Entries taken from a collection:
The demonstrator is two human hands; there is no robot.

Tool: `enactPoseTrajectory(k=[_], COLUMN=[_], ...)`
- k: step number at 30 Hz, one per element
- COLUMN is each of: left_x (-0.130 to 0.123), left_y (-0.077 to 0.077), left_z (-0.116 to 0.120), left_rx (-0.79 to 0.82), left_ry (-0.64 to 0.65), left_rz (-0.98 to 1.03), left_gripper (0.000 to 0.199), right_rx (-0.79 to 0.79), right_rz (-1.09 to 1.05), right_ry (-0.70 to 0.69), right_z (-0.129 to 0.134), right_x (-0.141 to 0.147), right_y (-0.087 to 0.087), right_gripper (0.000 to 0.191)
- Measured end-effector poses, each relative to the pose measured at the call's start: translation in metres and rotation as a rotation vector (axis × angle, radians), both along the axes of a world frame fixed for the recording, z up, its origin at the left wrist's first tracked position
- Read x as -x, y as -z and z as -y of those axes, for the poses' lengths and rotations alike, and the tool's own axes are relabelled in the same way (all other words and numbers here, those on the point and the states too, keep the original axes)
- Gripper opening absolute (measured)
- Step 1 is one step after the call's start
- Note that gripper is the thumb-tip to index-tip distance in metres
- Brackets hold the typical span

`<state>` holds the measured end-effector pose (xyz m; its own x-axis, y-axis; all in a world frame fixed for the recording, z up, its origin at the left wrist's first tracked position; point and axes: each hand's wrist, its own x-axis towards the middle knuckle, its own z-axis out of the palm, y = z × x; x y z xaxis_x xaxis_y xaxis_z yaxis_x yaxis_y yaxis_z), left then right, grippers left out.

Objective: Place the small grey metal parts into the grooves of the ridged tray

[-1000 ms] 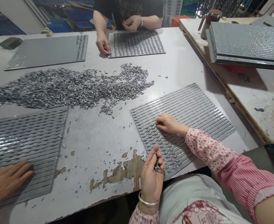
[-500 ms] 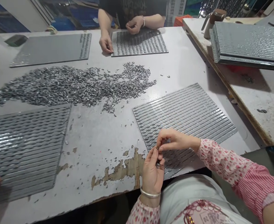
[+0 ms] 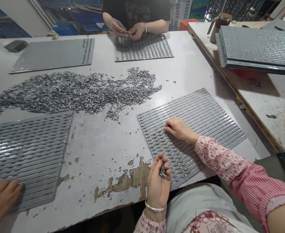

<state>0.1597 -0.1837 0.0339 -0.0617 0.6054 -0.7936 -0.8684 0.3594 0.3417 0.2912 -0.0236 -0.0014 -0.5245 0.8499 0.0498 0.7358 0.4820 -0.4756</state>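
Observation:
Palm up at the table's front edge, my left hand [image 3: 158, 184] cups several small silver-grey oval pieces [image 3: 163, 172] between its curled fingers and palm. My right hand [image 3: 177, 128] is over a grey ribbed panel [image 3: 205, 113], its fingertips pinched together against the left part of the ridges. What sits between those fingertips is hidden. Bumps like the oval pieces line the ridges along the panel's left and near side, while the rest of the ridges look plain. The panel lies at a slant on the white table.
A long heap of the oval pieces [image 3: 67, 92] spreads across the middle. Another ribbed panel [image 3: 31, 155] lies at left, with a person's hand [image 3: 4, 197] on it. Across the table, a co-worker's hands [image 3: 128, 31] meet above a bumpy panel [image 3: 144, 51]. Stacked panels [image 3: 258, 48] stand at right.
My right hand has left my left hand and moved up and forward onto the panel. The co-worker's hands have come together, and the hand at left has slid further into view.

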Motion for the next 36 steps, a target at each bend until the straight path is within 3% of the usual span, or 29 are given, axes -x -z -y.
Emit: enactPoseTrajectory(k=[8,13,16,19,24,28,32,36], left_x=[-0.002,0.001,0.003,0.002,0.0,0.006,0.015,0.021], left_y=[0.005,0.003,0.002,0.004,0.009,0.007,0.006,0.006], left_z=[0.001,-0.002,-0.001,-0.001,0.0,0.0,-0.003,-0.003], left_rx=[0.032,-0.033,-0.093,-0.167,-0.215,-0.185,-0.059,-0.056], left_ry=[0.012,0.002,-0.003,-0.007,-0.033,-0.025,-0.017,-0.046], left_rz=[-0.017,0.03,0.065,0.057,0.039,0.029,-0.017,0.043], left_gripper=[0.019,0.022,0.027,0.03,0.031,0.027,0.023,0.016], right_rx=[-0.011,0.003,0.113,0.168,0.168,0.301,0.535,0.467], right_rz=[0.146,-0.038,-0.263,-0.305,-0.254,-0.436,-0.625,-0.612], right_ry=[0.036,0.046,-0.189,-0.487,-0.6,-0.519,-0.211,-0.004], right_z=[-0.007,0.002,0.02,0.039,0.05,0.044,0.026,0.0], right_x=[0.007,0.005,0.004,0.006,0.013,0.015,0.02,0.029], right_y=[0.002,-0.004,-0.017,-0.035,-0.043,-0.034,-0.02,-0.006], right_gripper=[0.011,0.01,0.014,0.018,0.017,0.017,0.021,0.015])
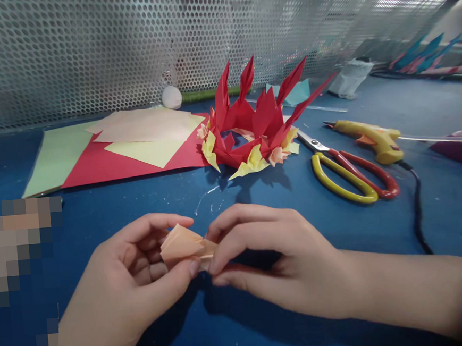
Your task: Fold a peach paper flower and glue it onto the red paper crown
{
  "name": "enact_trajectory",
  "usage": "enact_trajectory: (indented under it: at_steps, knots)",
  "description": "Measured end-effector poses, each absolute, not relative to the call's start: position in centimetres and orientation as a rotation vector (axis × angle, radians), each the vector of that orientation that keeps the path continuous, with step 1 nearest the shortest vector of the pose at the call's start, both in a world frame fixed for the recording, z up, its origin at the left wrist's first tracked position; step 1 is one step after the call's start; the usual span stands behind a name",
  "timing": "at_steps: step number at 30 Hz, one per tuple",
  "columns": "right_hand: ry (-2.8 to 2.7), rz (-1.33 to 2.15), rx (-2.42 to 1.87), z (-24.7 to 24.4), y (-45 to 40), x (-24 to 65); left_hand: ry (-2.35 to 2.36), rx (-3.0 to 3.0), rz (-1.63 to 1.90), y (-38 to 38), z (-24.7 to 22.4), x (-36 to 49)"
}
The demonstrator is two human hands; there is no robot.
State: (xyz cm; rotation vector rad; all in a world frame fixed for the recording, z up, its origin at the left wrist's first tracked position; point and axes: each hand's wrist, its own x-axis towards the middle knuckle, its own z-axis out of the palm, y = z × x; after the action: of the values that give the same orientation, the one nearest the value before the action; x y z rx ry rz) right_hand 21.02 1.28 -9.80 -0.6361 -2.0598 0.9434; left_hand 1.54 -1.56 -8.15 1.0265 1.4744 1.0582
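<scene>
A small folded piece of peach paper (181,243) is held between both hands, just above the blue table. My left hand (138,271) grips its lower edge with the thumb, the other fingers curled behind it. My right hand (265,250) pinches the paper's right end between thumb and fingers. Beyond the hands stands a ring of red folded paper (246,121) with tall points, and yellow and pink folded pieces sit around its base.
Sheets of red (134,167), green (59,154), yellow and peach paper lie at the back left. Scissors (343,172) and a yellow glue gun (372,135) with a black cord lie right. A perforated metal panel (105,49) rises behind, near a white ball (172,97).
</scene>
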Motion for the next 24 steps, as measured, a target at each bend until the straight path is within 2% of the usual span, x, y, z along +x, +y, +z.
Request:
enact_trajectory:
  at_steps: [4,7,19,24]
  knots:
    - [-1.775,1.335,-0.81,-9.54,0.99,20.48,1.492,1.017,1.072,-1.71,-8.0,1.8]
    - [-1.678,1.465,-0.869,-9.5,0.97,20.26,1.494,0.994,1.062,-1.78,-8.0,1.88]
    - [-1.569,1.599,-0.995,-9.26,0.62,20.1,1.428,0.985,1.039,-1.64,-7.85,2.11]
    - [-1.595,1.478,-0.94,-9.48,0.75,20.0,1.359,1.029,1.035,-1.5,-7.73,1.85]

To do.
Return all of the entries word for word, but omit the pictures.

Worked solution.
The demonstrator is two human hands; there is no robot.

Tool: `enactPoseTrajectory(k=[_], COLUMN=[_], ...)`
- k: step number at 30 Hz, one per element
- COLUMN is each of: left_x (-0.130 to 0.123), left_y (-0.077 to 0.077), left_z (-0.116 to 0.120), left_rx (-0.79 to 0.82), left_ry (-0.64 to 0.65), left_rz (-0.98 to 1.03), left_gripper (0.000 to 0.199), right_rx (-0.79 to 0.79), right_rz (-1.09 to 1.05), right_ry (-0.70 to 0.69), right_z (-0.129 to 0.134), right_x (-0.141 to 0.147), right_y (-0.087 to 0.087), right_gripper (0.000 to 0.191)
- Measured end-effector poses, each relative to the pose measured at the call's start: translation in metres and rotation as a rotation vector (axis × angle, radians), both along the axes of a world frame fixed for the recording, z up, its origin at the left wrist's first tracked position
- Read x as -x, y as -z and z as -y of those axes, for the poses' lengths and rotations alike, and the tool's own axes are relabelled in the same way (all other words and numbers here, those on the point and the states too, keep the original axes)
- Gripper opening absolute (measured)
- Step 1 is one step after the call's start
- Note that gripper is the thumb-tip to index-tip distance in metres
- Brackets hold the typical span

`<state>` holds the measured end-effector pose (xyz m; its own x-axis, y-axis; all in a world frame fixed for the recording, z up, its origin at the left wrist's first tracked position; point and axes: each hand's wrist, its own x-axis towards the middle knuckle, its own z-axis out of the palm, y = z × x; x y z xaxis_x xaxis_y xaxis_z yaxis_x yaxis_y yaxis_z), left then right, grippers left out.

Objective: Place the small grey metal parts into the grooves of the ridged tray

[-1000 ms] 
[-500 ms] 
[+0 ms] 

<state>0.1597 -0.1837 0.0339 -0.0617 0.6054 -0.7936 -0.8684 0.3594 0.3417 0.2912 -0.0236 -0.0014 -0.5245 0.8499 0.0498 0.7358 0.4820 -0.4756</state>
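Observation:
Palm up at the table's front edge, my left hand [image 3: 158, 184] cups several small silver-grey oval pieces [image 3: 163, 172] between its curled fingers and palm. My right hand [image 3: 177, 128] is over a grey ribbed panel [image 3: 205, 113], its fingertips pinched together against the left part of the ridges. What sits between those fingertips is hidden. Bumps like the oval pieces line the ridges along the panel's left and near side, while the rest of the ridges look plain. The panel lies at a slant on the white table.
A long heap of the oval pieces [image 3: 67, 92] spreads across the middle. Another ribbed panel [image 3: 31, 155] lies at left, with a person's hand [image 3: 4, 197] on it. Across the table, a co-worker's hands [image 3: 128, 31] meet above a bumpy panel [image 3: 144, 51]. Stacked panels [image 3: 258, 48] stand at right.
My right hand has left my left hand and moved up and forward onto the panel. The co-worker's hands have come together, and the hand at left has slid further into view.
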
Motion for the next 36 steps, a target at each bend until the straight path is within 3% of the usual span, or 29 are given, axes -x -z -y.
Emit: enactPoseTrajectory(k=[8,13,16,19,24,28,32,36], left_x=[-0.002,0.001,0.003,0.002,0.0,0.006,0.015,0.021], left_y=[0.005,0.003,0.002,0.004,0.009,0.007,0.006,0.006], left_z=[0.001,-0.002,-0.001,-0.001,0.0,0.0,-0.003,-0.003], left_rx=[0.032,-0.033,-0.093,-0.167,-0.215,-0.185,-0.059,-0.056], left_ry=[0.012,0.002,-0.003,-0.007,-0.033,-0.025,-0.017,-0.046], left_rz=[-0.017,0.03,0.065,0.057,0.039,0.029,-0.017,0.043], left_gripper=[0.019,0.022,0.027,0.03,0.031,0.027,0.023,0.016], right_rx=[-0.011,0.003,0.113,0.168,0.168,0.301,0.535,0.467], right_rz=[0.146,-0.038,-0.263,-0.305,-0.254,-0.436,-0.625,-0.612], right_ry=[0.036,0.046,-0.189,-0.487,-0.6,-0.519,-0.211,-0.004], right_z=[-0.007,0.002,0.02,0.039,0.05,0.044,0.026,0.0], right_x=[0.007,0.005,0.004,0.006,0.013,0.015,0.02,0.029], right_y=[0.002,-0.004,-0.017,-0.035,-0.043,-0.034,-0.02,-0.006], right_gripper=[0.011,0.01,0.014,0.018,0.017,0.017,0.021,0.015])
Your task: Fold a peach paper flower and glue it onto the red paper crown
{
  "name": "enact_trajectory",
  "usage": "enact_trajectory: (indented under it: at_steps, knots)",
  "description": "Measured end-effector poses, each absolute, not relative to the call's start: position in centimetres and orientation as a rotation vector (axis × angle, radians), each the vector of that orientation that keeps the path continuous, with step 1 nearest the shortest vector of the pose at the call's start, both in a world frame fixed for the recording, z up, its origin at the left wrist's first tracked position; step 1 is one step after the call's start; the usual span stands behind a name",
  "timing": "at_steps: step number at 30 Hz, one per tuple",
  "columns": "right_hand: ry (-2.8 to 2.7), rz (-1.33 to 2.15), rx (-2.42 to 1.87), z (-24.7 to 24.4), y (-45 to 40), x (-24 to 65); left_hand: ry (-2.35 to 2.36), rx (-3.0 to 3.0), rz (-1.63 to 1.90), y (-38 to 38), z (-24.7 to 22.4), x (-36 to 49)"
}
The demonstrator is two human hands; there is no robot.
State: (xyz cm; rotation vector rad; all in a world frame fixed for the recording, z up, its origin at the left wrist's first tracked position; point and axes: each hand's wrist, its own x-axis towards the middle knuckle, its own z-axis out of the palm, y = z × x; after the action: of the values that give the same orientation, the one nearest the value before the action; x y z rx ry rz) right_hand 21.02 1.28 -9.80 -0.6361 -2.0598 0.9434; left_hand 1.54 -1.56 -8.15 1.0265 1.4744 1.0582
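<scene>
A small folded piece of peach paper (181,243) is held between both hands, just above the blue table. My left hand (138,271) grips its lower edge with the thumb, the other fingers curled behind it. My right hand (265,250) pinches the paper's right end between thumb and fingers. Beyond the hands stands a ring of red folded paper (246,121) with tall points, and yellow and pink folded pieces sit around its base.
Sheets of red (134,167), green (59,154), yellow and peach paper lie at the back left. Scissors (343,172) and a yellow glue gun (372,135) with a black cord lie right. A perforated metal panel (105,49) rises behind, near a white ball (172,97).
</scene>
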Motion for the next 24 steps, as measured, a target at each bend until the straight path is within 2% of the usual span, x, y, z along +x, +y, +z.
Request:
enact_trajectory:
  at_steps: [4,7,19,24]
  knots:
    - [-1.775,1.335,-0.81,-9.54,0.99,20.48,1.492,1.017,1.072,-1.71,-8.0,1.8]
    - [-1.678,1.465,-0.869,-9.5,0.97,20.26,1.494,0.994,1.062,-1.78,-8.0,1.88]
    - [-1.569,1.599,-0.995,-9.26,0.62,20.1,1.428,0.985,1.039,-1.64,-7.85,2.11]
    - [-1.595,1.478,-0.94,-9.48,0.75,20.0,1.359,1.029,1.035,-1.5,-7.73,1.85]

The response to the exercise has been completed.